Она положила трубку.
После Восьмого марта ко мне подошла Надежда Сергеевна Батина:
— Владимир Александрович, подпишите мне отпуск без содержания.
— А что, Надежда Сергеевна?
И она, неунывающая, шумная, вдруг смахнула слезу:
— Лёшка на днях, наверно, помрёт…
— Тётя Надя, — сказал я, почему-то называя её так, — я вас просто отпускаю. Ефимовна поставит вам семёрки.
— Не надо. До сих пор жила без обмана, и сейчас обойдусь.


Через неделю её муж умер.
— Надька добрая жена! — сказал мне после похорон Золотов. — На вид скандальная, а не бросила Лёшку, до конца ухаживала, хотя характер у него был скверный. Тот ещё был ревнивец!
Анатолий Александрович поскучнел. Письмо в «Правду» давно написано и отправлено, а ответа на него нет как нет.
Вступил на землю апрель. Своим чередом настал день коммунистического субботника. Настроение было хорошее. Весна! Земля высохла, и везде, куда не добрались гусеницы и колёса, выбиралась к солнышку свежая зелёная трава. И небо было бирюзовое, и облака на нём новые, весенние — пышные и белые, как борода Деда Мороза.

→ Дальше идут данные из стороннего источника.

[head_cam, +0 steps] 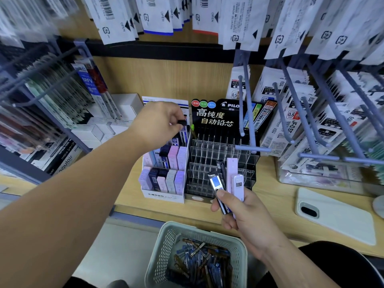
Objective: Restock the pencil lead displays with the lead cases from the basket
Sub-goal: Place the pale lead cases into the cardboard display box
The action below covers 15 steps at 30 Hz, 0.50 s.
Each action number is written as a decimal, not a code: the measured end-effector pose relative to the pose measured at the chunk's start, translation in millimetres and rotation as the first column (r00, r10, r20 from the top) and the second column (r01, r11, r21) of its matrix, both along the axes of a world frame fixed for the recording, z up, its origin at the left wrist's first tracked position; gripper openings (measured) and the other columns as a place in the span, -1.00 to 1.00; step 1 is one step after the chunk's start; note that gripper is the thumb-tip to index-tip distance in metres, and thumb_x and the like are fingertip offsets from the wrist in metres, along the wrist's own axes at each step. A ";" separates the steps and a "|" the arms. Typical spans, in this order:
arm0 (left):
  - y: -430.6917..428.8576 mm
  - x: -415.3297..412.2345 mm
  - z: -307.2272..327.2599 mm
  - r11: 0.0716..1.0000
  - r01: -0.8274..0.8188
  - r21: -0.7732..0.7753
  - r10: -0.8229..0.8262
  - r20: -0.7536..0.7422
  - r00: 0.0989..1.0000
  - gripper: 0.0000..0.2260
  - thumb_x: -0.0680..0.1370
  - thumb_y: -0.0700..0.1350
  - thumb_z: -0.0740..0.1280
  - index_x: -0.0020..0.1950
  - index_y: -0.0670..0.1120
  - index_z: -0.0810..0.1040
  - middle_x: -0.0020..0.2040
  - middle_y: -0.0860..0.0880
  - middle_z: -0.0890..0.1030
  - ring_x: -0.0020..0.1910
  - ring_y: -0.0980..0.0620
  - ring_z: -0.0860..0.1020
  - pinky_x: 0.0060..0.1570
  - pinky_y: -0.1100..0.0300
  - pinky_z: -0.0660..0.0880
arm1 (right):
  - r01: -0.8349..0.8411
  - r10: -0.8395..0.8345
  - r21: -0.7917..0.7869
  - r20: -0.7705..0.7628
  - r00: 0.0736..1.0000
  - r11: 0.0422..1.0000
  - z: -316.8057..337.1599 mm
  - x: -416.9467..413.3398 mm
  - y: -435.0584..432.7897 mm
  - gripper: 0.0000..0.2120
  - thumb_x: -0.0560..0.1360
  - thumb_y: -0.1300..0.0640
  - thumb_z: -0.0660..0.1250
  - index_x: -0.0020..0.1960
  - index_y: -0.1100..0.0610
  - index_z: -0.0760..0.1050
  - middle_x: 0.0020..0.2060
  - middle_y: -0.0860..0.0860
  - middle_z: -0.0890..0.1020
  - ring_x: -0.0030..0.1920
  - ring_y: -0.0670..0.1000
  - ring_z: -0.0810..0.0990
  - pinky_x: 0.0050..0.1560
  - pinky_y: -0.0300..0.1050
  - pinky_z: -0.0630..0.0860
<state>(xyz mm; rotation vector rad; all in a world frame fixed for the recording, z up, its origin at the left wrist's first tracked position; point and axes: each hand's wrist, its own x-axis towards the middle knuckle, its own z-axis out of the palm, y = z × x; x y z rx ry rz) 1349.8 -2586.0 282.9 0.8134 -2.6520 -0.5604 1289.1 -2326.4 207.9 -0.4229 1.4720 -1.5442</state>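
Reaching left hand (160, 123) pinching dark case (182, 122)

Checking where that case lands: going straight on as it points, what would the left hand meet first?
Probably the back-row cases of the MONO display, just below the dark case the left hand pinches; depth unclear.

Place: stationery shop, retail shelving.
Pegs: hook rails (250, 121) w/ hanging refill packs (293, 125), barcodes on pkg backs.
Displays: branded Pilot rack (216, 117) & Mono lead box (164, 195) on wood shelf (272, 192).

lead cases (199, 265) heaped in mesh basket (162, 251) | others upright in white display (164, 196)
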 end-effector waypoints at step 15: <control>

Несколько часов все трудились на своих рабочих местах, а в полдень мы вышли на уборку территории. День был тёплый, работы много. За зиму чего только не накидали вокруг мастерской: проволоки, железок, бутылок. Всё это собиралось, сгребалось, стаскивалось в кучи, а наш тракторёнок переползал от одной кучи к другой, и мы грузили мусор в тележку.
Зина в чёрном свитере, голубой косынке, повязанной вокруг её высокой причёски, была необыкновенно хороша. Я будто видел её в первый раз. Сашка не отходил от неё и, наверное, досадовал на близость Клавки Лепёшкиной, мешавшей ему изливать Зине душу и любоваться ею.


Вдруг прибежал Васька — «сын кладовщицы Ковылиной», как изящно выразилась в протоколе заседания местного комитета Антонина Ефимовна. Отозвав мать, он стал ей что-то взволнованно говорить.
— Они что, о…?! — сматерилась Зина. — Я им покажу!
Она отставила грабли и решительно пошла впереди Васьки.
— Зин, что случилось?! Я нужен? — крикнул Лукашов.
Зина отмахнулась — мол, не лезь, сама разберусь!
Прошло немного времени, и мы услышали крик:
— Помогите! Помогите! Дядя Серёжа на поляне тётю Зину убивает!
К нам бежал первоклассник Данилка — внук Шатковых.
— Дяденьки, дяденьки! — вопил он. — Дядя Серёжа на тётю Зину нож навострил!
— А-а! — вырвалось у Лукашова. Он бросил грабли и перемахнул через ограду.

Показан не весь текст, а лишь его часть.